A esta apuesta en el orden de la arquitectura y la técnica (el esqueleto que sostiene toda la obra), hay que añadirle el decisivo aporte de los actores en escena (el cuerpo, la carne y la sangre que dan vida al musical). El nuevo elenco está encabezado por Juan Rodó –tal como en la versión original–, e integrado por jóvenes artistas que supieron darle una vuelta de tuerca a esta historia y, sin dudas, le han aportado vigor, talento y nuevos aires, con una articulación más dinámica entre los personajes y una acertada nota de naturalidad (sin bemoles atenuantes ni sostenidos enfáticos), algo muy difícil de lograr en un género que tantas veces encuentra su mayor debilidad en esa ampulosidad sobreactuada. El escenario del Teatro Astral le otorga a la obra un clima de intimidad que hubiese sido imposible construir en un estadio como el Luna Park.

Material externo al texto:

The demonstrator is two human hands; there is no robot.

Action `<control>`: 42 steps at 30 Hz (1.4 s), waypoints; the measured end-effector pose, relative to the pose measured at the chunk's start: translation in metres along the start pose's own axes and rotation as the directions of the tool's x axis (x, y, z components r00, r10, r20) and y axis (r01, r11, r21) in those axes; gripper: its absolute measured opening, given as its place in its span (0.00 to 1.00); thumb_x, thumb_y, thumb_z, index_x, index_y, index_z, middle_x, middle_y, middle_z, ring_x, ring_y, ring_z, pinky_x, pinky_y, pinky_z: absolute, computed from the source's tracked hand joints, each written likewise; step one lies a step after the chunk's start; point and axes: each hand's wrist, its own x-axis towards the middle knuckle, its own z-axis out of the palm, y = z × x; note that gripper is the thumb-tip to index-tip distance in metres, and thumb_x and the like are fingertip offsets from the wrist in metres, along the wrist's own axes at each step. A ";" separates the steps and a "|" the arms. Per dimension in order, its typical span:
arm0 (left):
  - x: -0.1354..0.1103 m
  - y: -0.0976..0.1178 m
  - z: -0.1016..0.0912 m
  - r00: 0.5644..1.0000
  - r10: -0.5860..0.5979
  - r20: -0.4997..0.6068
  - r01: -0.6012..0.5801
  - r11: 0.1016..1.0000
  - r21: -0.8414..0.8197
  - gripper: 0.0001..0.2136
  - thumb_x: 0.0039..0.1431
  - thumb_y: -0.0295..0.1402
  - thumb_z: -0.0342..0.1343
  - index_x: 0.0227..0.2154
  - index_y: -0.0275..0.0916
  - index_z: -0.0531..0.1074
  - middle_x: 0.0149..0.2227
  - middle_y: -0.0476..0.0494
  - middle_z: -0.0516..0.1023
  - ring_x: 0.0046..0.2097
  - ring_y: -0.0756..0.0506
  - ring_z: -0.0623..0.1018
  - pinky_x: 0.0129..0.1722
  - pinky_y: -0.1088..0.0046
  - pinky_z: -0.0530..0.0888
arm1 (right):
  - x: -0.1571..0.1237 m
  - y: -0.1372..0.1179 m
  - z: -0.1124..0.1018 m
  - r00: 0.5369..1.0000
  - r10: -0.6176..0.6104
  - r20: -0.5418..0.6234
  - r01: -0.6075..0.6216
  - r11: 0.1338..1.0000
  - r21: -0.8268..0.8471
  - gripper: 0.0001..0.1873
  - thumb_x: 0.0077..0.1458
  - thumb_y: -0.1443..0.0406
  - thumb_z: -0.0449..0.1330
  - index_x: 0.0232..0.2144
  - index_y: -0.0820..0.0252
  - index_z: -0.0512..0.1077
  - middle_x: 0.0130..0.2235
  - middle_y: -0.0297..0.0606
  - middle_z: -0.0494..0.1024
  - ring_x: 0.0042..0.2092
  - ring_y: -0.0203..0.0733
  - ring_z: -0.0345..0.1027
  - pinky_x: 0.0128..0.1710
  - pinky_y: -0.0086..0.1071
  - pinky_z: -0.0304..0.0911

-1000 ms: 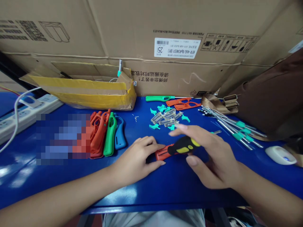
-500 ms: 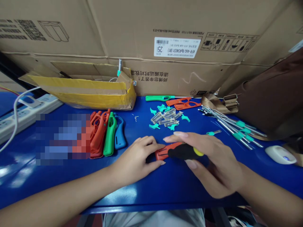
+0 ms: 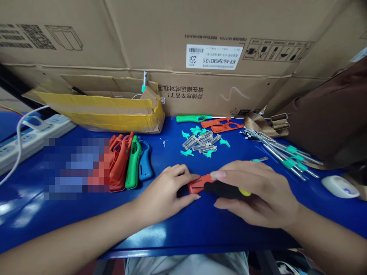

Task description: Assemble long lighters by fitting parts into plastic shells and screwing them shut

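From the head camera I look down on a blue table (image 3: 183, 225) walled at the back by big cartons (image 3: 143, 38). A low taped box (image 3: 114, 110) sits at the back left with a power strip (image 3: 34, 133) beside it. A row of orange, green and blue handles (image 3: 129, 162) lies left of centre. A heap of small metal clips (image 3: 202, 142) lies mid-table, and thin rods (image 3: 283, 154) fan out to the right. A white mouse (image 3: 338, 187) and a brown bag (image 3: 329, 114) fill the far right.

The orange shell (image 3: 197, 184) lies flat on the table near the front edge, between my 2 hands. My left hand (image 3: 166, 194) lies palm down, with the forefinger on the shell's top left end and the thumb at its near side, pinching it in place. The black and yellow screwdriver (image 3: 226, 190) lies almost level, running from the shell into my right hand (image 3: 258, 194). That hand is wrapped over the handle, fingers curled across the top and thumb underneath, closed on it. The blade is hidden under my fingertips, so I cannot tell whether it touches the shell. Both forearms come in low from the bottom corners.
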 end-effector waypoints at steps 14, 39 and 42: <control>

Tras 25 años, la compañía de Cibrián-Mahler se ha fortalecido y consolidado en la escena nacional; son sus academias, talleres y grupos orquestales los que han provisto de una buena cosecha de actores, bailarines, músicos y cantantes a sus producciones de la última década. Muchos de los estudiantes que han pasado por sus talleres de comedia musical (al menos los mejores exponentes), terminan el recorrido de su formación sobre las tablas, listos para encarnar roles protagónicos o secundarios, para cantar, bailar y desplegar las dotes interpretativas adquiridas en una carrera ardua mas no exenta de recompensas placenteras.
Ya pueden contarse al menos dos generaciones formadas por esta dupla creadora; referirse a ellos como la “fórmula del éxito” sería un cliché y una aseveración reduccionista. Pepe Cibrián y Ángel Mahler han visto tanto el éxito como el fracaso; sus producciones han atravesado crisis económicas, sociales, políticas y, se sabe, el arte no es una esfera impoluta ni aislada del contexto histórico o la coyuntura de época. Ejemplo de esa estrecha ligazón fue aquella puesta de Otelo en el año 2009, que apostaba a una estética sencilla y despojada, más por imposiciones de presupuesto que por una auténtica elección estilística (se sentían los coletazos de la crisis mundial del 2008).
Drácula, el musical –tal como lo reconoció el mismísimo Cibrián en una entrevista– quizás no sea lo mejor que han hecho como dupla artística, pero sin dudas se ha convertido en una leyenda nacional. Un gran porcentaje del público está compuesto por seguidores y fanáticos fervorosos, que tararean las canciones por lo bajo durante toda la obra y acompañan al elenco entonando el bis del tema final. En este sentido, puede decirse que la obra es completada y redondeada por la energía del público. Lo que ha ocurrido con esta creación podría catalogarse ciertamente como “mágico”; hoy sus canciones son las más conocidas en el mundillo del musical (y más allá), y la orquestación del vals «Soñar hasta enloquecer» puede oírse en cualquier boda o fiesta de quince años.
En síntesis, Drácula es un fiel reflejo de la excelencia y el profesionalismo, pero también de la pasión artística que ha distinguido históricamente a sus creadores; se trata de una obra que parece ser tan inmortal como su protagonista. ¡Larga vida al buen teatro!